Marian Diamond of the University of California, Berkeley, produced the first scientific evidence of anatomical brain plasticity, publishing her research in 1964.[27][28]
Other significant evidence was produced in the 1960s and after, notably from scientists including Paul Bach-y-Rita, Michael Merzenich along with Jon Kaas, as well as several others.[20][29]
In the 1960s, Paul Bach-y-Rita invented a device that was tested on a small number of people, and involved a person sitting in a chair, embedded in which were nubs that were made to vibrate in ways that translated images received in a camera, allowing a form of vision via sensory substitution.[30][31]
Studies in people recovering from stroke also provided support for neuroplasticity, as regions of the brain that remained healthy could sometimes take over, at least in part, functions that had been destroyed; Shepherd Ivory Franz did work in this area.[32][33]
Eleanor Maguire documented changes in hippocampal structure associated with acquiring the knowledge of London's layout in local taxi drivers.[34][35][36] A redistribution of grey matter was indicated in London Taxi Drivers compared to controls. This work on hippocampal plasticity not only interested scientists, but also engaged the public and media worldwide.
This implied neuroplasticity during the critical period. However, Merzenich argued that neuroplasticity could occur beyond the critical period. His first encounter with adult plasticity came when he was engaged in a postdoctoral study with Clinton Woosley. The experiment was based on observation of what occurred in the brain when one peripheral nerve was cut and subsequently regenerated. The two scientists micromapped the hand maps of monkey brains before and after cutting a peripheral nerve and sewing the ends together. Afterwards, the hand map in the brain that they expected to be jumbled was nearly normal. This was a substantial breakthrough. Merzenich asserted that, "If the brain map could normalize its structure in response to abnormal input, the prevailing view that we are born with a hardwired system had to be wrong. The brain had to be plastic."[30] Merzenich received the 2016 Kavli Prize in Neuroscience "for the discovery of mechanisms that allow experience and neural activity to remodel brain function."[37]
Neurobiology
There are different ideas and theories on what biological process allow for neuroplasticity to occur. The core of this phenomenon is based upon synapses and how connections between them change based on neuron functioning. It is widely agreed upon that neuroplasticity takes on many forms, as it is a result of a variety of pathways. These pathways, mainly signaling cascades, allow for gene expression alterations that lead to neuronal changes, and thus neuroplasticity.

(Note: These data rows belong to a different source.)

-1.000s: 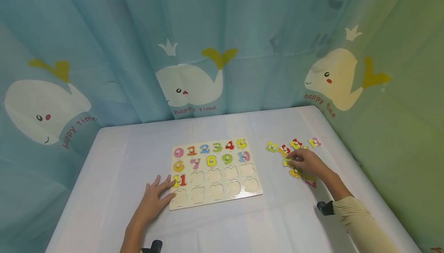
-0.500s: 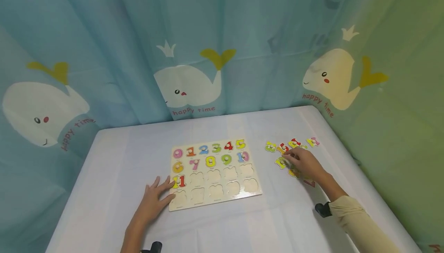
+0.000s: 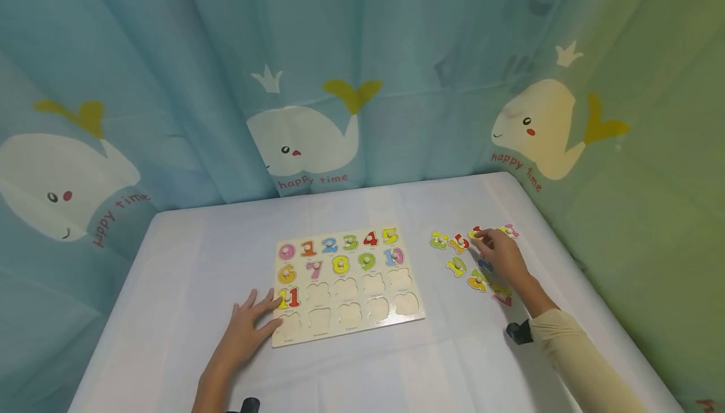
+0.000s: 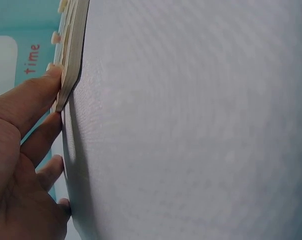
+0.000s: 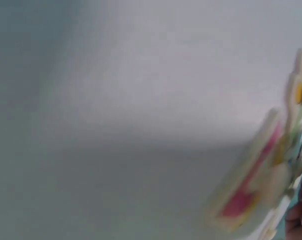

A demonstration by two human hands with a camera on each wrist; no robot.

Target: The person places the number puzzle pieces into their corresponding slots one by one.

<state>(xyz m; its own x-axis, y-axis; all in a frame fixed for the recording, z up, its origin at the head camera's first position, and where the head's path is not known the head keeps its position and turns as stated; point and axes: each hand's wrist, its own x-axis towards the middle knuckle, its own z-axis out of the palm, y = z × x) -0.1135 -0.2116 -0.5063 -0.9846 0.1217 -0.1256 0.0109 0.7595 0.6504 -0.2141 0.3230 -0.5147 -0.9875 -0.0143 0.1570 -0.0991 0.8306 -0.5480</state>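
Note:
A wooden number puzzle board (image 3: 338, 328) lies on the table, with pieces 0 to 11 seated and bare recesses in its lower rows. My left hand (image 3: 245, 330) rests at its left edge with fingers spread, some fingertips touching the rim. In the left wrist view, the fingers (image 4: 33, 95) lie against the board's edge (image 4: 75, 55). Over the loose pieces to the right is my right hand (image 3: 503, 257). Its fingertips are at a red-and-yellow number piece (image 3: 474, 232), partly hidden; whether they pinch it cannot be told. The right wrist view is blurred.
Around the right hand lie loose number pieces: a green-and-yellow one (image 3: 438, 240), an orange-and-red one (image 3: 459, 243), a yellow-green one (image 3: 456, 266), an orange-yellow one (image 3: 478, 281) and a pink-red one (image 3: 502, 296). A whale-print curtain (image 3: 396, 136) borders the white table (image 3: 192, 255).
The yellow-green piece has shifted left, out from under my right hand. That hand has since moved up to the red-and-yellow piece. My left hand stays at the board.

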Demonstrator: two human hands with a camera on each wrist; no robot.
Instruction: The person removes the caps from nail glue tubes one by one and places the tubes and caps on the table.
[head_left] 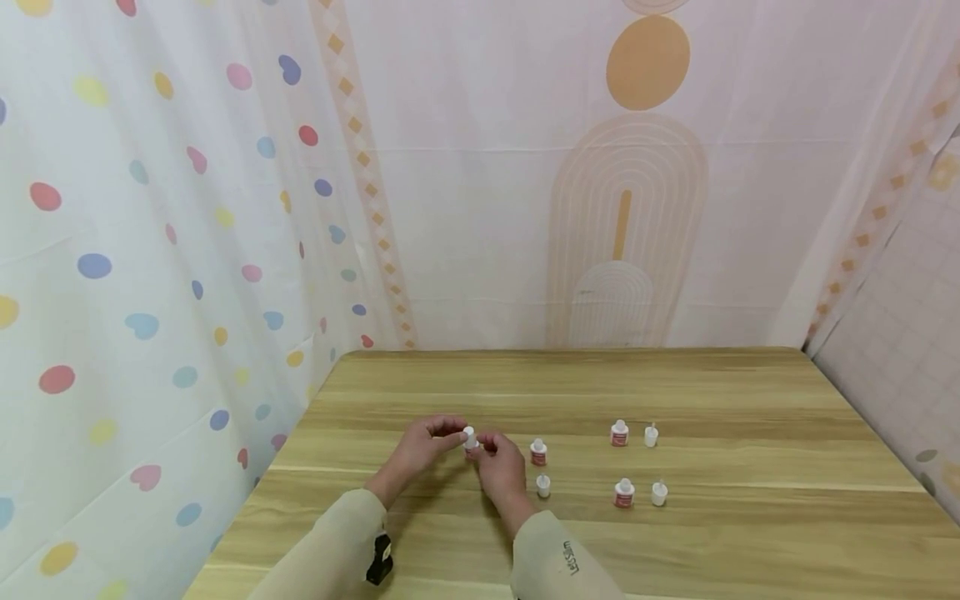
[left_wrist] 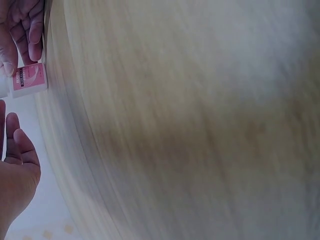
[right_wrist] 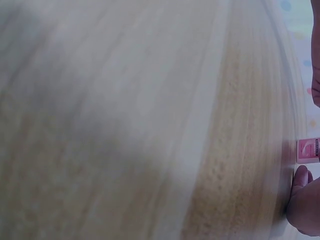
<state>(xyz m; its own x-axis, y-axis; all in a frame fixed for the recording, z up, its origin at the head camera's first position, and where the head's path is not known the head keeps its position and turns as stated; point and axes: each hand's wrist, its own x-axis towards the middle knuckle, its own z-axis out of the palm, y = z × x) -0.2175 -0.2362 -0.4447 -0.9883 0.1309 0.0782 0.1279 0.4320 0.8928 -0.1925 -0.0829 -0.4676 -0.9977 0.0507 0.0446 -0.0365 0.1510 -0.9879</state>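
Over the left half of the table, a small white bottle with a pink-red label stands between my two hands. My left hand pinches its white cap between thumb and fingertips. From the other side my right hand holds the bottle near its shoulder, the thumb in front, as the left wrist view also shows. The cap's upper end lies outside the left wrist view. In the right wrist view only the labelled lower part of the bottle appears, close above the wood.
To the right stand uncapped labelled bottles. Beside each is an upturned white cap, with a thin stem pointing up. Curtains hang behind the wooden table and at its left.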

There are a number of other factors that are thought to play a role in the biological processes underlying the changing of neural networks in the brain. Some of these factors include synapse regulation via
JT Wall and J Xu have traced the mechanisms underlying neuroplasticity. Re-organization is not cortically emergent, but occurs at every level in the processing hierarchy; this produces the map changes observed in the cerebral cortex.[39]
Types
Christopher Shaw and Jill McEachern (eds) in "Toward a theory of Neuroplasticity", state that there is no all-inclusive theory that overarches different frameworks and systems in the study of neuroplasticity. However, researchers often describe neuroplasticity as "the ability to make adaptive changes related to the structure and function of the nervous system."[40] Correspondingly, two types of neuroplasticity are often discussed: structural neuroplasticity and functional neuroplasticity.
Structural neuroplasticity
Structural plasticity is often understood as the brain's ability to change its neuronal connections. New neurons are constantly produced and integrated into the central nervous system throughout the life span based on this type of neuroplasticity.

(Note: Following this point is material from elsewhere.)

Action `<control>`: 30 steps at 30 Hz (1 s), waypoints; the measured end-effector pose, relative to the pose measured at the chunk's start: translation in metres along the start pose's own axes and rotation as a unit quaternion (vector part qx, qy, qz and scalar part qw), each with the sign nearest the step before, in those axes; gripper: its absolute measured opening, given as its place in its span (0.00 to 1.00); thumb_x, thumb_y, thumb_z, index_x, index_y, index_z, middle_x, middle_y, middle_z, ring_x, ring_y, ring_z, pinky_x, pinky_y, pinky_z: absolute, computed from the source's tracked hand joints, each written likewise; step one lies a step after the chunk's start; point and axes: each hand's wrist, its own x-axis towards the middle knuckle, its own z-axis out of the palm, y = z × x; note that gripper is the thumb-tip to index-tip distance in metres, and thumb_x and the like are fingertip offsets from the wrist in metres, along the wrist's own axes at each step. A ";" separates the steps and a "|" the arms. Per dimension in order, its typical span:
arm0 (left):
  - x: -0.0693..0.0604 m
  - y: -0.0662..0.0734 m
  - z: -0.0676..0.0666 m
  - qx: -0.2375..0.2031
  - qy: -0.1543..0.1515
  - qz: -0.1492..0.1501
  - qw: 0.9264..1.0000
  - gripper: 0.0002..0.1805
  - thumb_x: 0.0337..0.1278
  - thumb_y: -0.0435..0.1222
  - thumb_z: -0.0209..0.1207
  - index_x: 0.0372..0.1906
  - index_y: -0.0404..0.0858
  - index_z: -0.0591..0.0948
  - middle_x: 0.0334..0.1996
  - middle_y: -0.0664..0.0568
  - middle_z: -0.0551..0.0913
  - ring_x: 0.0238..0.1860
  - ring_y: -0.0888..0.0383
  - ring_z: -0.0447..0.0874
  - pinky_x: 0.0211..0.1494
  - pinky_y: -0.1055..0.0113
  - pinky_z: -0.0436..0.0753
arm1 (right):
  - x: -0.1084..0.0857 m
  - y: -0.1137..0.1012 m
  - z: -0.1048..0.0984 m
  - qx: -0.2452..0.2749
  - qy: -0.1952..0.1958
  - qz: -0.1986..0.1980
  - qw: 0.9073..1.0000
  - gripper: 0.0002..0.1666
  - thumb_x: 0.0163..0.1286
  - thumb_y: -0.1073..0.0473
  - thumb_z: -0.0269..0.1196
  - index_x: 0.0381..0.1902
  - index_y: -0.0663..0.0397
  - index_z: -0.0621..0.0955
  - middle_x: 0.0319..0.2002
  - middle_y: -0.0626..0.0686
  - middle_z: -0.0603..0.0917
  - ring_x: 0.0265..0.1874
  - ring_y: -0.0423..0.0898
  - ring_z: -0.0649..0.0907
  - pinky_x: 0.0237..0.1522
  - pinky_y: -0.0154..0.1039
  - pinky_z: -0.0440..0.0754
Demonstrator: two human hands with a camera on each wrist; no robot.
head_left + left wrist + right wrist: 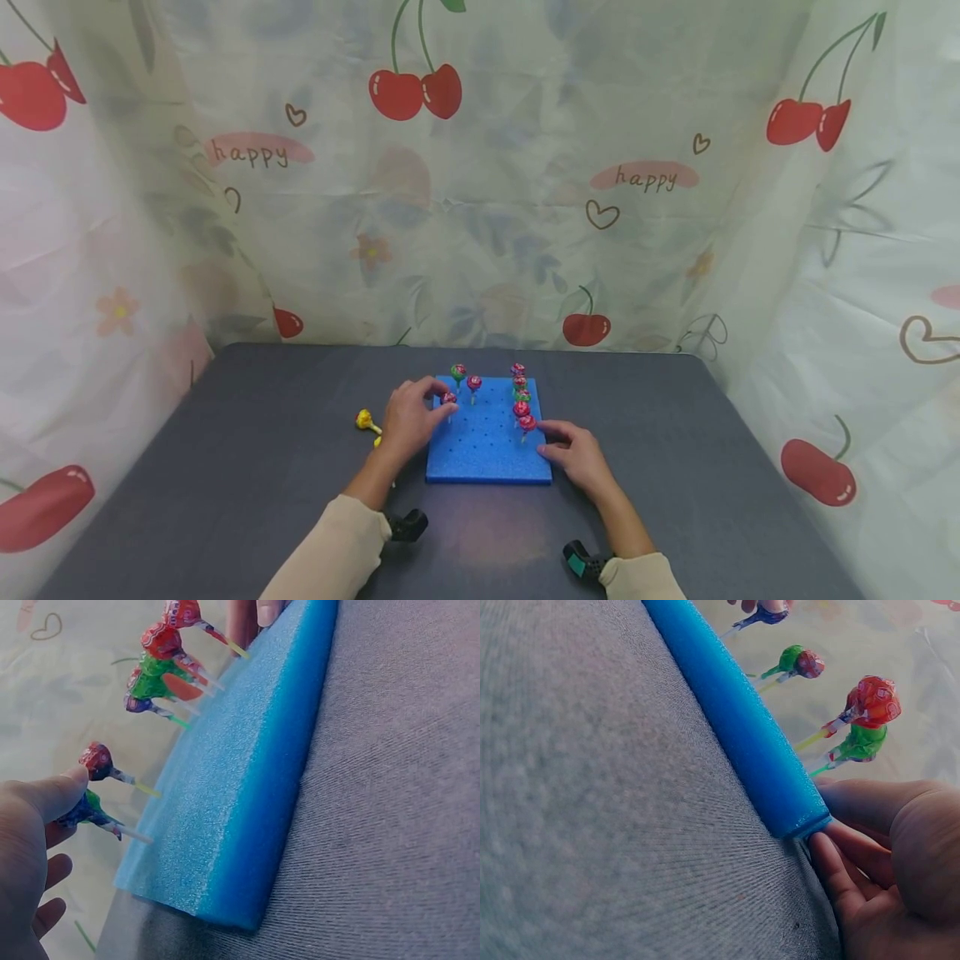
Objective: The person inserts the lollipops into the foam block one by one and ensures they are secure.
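My left hand (408, 417) pinches the head of a dark-wrapped lollipop (73, 816) between thumb and fingers. Its white stick (135, 834) points down to the left part of a blue foam board (480, 458); whether the tip is in a hole I cannot tell. Just behind stand a green lollipop (458, 372) and a red lollipop (474, 383). At the board's right edge my right hand (576, 454) grips the foam, thumb against the top side and fingers at the edge and underside. Near it several red, green and purple lollipops (521, 409) stand upright in a column.
Left of the board, partly behind the left forearm, yellow-wrapped lollipops (364, 419) lie on the dark grey table (285, 467). Small holes dot the foam between the two groups. A cherry-print curtain (495, 208) hangs behind and on both sides.
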 end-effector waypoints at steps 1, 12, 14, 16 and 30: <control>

Functional neuroplasticity
Functional plasticity refers to the brain's ability to alter and adapt the functional properties of neurons. Functional plasticity can occur in four known ways namely homologous area adaptation, map expansion, cross- model reassignment, and compensatory masquerade.[2] Through homologous area adaptation a cognitive task is shifted from a damaged part of the brain to its homologous area in the brain. Functional changes like this occur usually in children rather than adults. In map expansion, cortical maps related to particular cognitive tasks expand due to frequent exposure to stimuli. Map expansion has been proven through experiments performed in relation to the study: experiment on effect of frequent stimulus on functional connectivity of the brain was observed in individuals learning spatial routes.[43] Cross-model reassignment involves reception of novel input signals to a brain region which has been stripped off its default input. Functional plasticity through compensatory masquerade occurs using different cognitive processes for an already established cognitive task.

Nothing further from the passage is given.